== Provided data ==
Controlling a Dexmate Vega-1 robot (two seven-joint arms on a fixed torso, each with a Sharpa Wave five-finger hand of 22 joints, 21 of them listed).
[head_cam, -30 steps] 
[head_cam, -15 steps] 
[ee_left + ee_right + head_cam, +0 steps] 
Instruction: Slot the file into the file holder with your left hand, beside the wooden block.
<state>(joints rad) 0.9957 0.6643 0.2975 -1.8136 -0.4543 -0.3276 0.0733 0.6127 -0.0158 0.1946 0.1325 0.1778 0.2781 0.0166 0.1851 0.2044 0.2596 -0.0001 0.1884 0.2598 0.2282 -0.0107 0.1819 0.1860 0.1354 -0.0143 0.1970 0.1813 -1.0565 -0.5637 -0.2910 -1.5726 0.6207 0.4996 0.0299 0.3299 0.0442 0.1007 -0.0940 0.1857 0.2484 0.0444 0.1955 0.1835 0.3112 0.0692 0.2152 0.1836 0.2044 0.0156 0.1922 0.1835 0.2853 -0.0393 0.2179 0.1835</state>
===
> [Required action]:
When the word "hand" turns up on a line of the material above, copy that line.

> [Task solution]:
Controlling a Dexmate Vega-1 robot (two seven-joint arms on a fixed torso, each with a Sharpa Wave five-finger hand of 22 joints, 21 of them listed).
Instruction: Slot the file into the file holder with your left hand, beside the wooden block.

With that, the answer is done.